Dataset entries
────────────────────────────────────────
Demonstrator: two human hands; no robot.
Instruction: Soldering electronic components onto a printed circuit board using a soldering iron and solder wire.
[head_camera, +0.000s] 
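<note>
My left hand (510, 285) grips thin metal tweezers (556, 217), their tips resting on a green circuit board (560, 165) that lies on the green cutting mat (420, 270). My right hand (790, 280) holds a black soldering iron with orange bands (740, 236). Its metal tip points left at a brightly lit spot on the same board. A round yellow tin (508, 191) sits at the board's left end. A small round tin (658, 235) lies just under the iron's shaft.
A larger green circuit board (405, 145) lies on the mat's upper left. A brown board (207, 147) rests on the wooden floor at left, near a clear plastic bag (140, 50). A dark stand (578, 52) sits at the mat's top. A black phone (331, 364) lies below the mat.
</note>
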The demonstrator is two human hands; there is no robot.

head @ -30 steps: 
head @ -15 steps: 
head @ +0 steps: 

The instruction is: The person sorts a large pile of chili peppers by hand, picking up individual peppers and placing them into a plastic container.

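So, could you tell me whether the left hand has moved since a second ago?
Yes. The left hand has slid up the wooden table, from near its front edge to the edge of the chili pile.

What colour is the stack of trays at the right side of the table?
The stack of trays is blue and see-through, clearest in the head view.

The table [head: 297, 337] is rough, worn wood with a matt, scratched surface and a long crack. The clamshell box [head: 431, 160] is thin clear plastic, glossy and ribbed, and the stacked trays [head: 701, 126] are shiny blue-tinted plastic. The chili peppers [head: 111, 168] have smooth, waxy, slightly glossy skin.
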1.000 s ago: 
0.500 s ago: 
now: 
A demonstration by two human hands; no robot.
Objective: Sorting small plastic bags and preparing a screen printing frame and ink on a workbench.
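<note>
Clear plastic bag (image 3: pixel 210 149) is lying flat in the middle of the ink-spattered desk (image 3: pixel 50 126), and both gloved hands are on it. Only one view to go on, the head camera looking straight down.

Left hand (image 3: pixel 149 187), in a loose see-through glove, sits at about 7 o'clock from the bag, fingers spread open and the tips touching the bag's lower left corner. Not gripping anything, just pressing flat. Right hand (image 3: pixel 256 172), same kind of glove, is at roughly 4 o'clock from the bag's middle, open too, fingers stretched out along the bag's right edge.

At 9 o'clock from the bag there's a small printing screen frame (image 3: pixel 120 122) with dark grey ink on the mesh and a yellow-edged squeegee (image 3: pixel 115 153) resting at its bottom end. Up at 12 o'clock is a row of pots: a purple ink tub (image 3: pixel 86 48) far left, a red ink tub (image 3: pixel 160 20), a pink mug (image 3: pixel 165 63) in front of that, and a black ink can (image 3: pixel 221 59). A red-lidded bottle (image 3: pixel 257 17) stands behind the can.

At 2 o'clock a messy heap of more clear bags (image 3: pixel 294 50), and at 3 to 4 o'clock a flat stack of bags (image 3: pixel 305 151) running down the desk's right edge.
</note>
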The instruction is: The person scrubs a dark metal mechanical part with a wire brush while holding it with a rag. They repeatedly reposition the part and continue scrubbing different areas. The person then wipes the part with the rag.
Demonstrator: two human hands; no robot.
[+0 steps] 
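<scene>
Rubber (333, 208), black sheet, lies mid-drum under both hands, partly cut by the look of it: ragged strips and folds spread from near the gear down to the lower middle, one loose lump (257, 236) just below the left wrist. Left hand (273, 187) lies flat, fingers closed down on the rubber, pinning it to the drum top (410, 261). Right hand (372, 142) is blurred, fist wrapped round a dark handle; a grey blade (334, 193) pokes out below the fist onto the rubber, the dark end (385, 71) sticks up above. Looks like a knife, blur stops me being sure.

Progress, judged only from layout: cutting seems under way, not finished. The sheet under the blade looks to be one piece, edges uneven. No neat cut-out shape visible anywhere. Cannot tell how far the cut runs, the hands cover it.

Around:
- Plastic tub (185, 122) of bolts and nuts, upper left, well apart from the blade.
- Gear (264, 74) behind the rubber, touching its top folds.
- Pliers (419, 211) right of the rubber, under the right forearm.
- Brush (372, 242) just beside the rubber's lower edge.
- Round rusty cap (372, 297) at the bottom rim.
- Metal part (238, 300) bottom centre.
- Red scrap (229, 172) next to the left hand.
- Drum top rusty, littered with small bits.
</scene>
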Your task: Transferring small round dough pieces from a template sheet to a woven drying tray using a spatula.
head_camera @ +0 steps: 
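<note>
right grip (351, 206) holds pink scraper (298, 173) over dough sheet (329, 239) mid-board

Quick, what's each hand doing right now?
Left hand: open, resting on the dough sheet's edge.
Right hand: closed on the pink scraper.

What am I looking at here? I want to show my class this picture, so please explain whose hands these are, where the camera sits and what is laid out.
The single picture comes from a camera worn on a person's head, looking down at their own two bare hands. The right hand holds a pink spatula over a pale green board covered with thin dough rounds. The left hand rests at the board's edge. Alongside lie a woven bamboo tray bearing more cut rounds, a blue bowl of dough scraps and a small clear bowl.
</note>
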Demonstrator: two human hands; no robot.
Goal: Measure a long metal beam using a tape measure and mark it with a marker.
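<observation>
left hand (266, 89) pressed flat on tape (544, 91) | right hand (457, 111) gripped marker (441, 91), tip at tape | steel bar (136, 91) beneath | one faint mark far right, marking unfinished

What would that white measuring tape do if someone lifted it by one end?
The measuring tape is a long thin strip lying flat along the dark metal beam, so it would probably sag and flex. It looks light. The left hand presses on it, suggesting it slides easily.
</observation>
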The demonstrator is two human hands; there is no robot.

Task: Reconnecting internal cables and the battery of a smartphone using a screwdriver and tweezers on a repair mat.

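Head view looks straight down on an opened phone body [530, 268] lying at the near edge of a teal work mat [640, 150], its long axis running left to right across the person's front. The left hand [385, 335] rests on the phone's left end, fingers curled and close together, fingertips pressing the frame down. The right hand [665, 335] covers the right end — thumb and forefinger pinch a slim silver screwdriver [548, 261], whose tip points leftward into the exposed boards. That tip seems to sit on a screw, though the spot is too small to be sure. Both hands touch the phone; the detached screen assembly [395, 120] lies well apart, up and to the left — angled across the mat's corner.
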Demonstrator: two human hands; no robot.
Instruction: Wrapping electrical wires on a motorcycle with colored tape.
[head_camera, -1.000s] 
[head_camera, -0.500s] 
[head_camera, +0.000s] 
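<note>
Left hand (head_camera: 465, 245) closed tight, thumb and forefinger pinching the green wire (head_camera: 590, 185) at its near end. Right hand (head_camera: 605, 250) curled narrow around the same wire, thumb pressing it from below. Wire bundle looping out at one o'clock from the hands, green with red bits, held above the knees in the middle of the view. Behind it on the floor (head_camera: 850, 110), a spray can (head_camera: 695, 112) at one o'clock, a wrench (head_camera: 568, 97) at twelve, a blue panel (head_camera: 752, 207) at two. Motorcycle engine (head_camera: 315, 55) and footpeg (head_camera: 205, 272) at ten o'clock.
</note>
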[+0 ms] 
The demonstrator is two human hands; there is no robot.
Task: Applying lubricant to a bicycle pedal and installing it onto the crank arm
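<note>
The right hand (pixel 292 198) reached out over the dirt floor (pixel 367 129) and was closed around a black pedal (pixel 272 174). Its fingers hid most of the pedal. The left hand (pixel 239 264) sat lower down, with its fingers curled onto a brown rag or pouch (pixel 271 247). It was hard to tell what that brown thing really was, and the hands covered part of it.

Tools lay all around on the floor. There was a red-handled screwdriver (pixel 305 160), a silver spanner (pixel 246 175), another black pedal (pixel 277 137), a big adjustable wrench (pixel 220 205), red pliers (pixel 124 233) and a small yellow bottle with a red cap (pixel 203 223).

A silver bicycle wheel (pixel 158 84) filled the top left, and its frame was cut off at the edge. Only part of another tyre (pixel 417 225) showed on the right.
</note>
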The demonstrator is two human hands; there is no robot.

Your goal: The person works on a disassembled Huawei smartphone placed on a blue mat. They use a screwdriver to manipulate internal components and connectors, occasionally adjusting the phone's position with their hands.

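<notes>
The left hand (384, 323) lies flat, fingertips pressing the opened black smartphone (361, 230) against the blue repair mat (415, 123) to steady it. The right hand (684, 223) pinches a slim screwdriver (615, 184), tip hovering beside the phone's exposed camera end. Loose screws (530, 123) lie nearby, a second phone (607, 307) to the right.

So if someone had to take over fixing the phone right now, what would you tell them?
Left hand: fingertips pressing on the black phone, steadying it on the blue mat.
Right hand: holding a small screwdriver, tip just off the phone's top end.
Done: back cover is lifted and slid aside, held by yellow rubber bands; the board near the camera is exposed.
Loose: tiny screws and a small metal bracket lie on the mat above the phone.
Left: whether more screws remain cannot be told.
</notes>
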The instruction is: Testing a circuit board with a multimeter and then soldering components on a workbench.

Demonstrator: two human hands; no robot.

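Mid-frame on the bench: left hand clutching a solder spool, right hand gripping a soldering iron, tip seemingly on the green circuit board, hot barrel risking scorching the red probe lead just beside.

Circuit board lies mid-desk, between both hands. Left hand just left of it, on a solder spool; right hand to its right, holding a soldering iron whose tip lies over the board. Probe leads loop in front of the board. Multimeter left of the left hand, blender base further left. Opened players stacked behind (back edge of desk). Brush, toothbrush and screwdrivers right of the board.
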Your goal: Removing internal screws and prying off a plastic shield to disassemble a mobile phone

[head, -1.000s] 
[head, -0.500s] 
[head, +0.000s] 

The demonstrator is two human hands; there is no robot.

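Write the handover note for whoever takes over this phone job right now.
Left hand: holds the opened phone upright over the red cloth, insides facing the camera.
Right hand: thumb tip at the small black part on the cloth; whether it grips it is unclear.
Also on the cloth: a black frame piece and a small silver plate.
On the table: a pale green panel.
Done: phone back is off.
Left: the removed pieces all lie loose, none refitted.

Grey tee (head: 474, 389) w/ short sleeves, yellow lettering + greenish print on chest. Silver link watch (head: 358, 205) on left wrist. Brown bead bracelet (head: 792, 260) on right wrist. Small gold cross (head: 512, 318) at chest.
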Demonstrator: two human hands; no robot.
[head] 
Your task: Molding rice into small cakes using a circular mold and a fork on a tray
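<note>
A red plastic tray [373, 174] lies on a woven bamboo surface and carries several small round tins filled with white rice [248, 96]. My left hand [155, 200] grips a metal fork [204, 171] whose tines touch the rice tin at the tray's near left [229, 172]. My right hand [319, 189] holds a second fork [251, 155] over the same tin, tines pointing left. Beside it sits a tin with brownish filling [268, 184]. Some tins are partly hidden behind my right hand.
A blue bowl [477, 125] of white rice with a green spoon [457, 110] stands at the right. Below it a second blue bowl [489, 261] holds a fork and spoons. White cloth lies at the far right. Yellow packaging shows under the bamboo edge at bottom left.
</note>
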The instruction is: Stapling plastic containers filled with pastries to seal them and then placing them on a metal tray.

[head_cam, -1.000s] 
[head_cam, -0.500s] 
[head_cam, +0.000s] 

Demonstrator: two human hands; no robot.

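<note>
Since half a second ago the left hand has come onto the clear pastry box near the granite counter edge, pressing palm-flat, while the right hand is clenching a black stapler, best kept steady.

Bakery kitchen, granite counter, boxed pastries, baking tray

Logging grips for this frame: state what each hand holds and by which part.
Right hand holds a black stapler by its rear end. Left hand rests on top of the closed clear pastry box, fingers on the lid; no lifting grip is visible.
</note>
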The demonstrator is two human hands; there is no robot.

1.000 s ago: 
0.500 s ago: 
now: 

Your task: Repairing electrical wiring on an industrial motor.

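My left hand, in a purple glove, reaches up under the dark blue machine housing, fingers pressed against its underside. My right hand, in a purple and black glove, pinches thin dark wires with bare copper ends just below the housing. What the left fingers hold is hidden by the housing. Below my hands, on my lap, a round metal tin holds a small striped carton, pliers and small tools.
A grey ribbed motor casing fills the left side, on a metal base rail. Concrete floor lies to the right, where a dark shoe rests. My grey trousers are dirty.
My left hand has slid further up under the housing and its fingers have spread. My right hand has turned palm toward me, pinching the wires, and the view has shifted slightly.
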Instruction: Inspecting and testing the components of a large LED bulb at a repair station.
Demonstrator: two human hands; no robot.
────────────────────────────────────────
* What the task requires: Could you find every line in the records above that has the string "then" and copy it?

* Response for this exercise:
The instruction is: The person scrubs a dark metal mechanical part with a wire brush while holding it with a rag. They repeatedly reposition the part and continue scrubbing different areas. The person then wipes the part with the rag.
The instruction is: Testing a circuit board with a multimeter and then soldering components on a workbench.
The instruction is: Stapling plastic containers filled with pastries to seal them and then placing them on a metal tray.

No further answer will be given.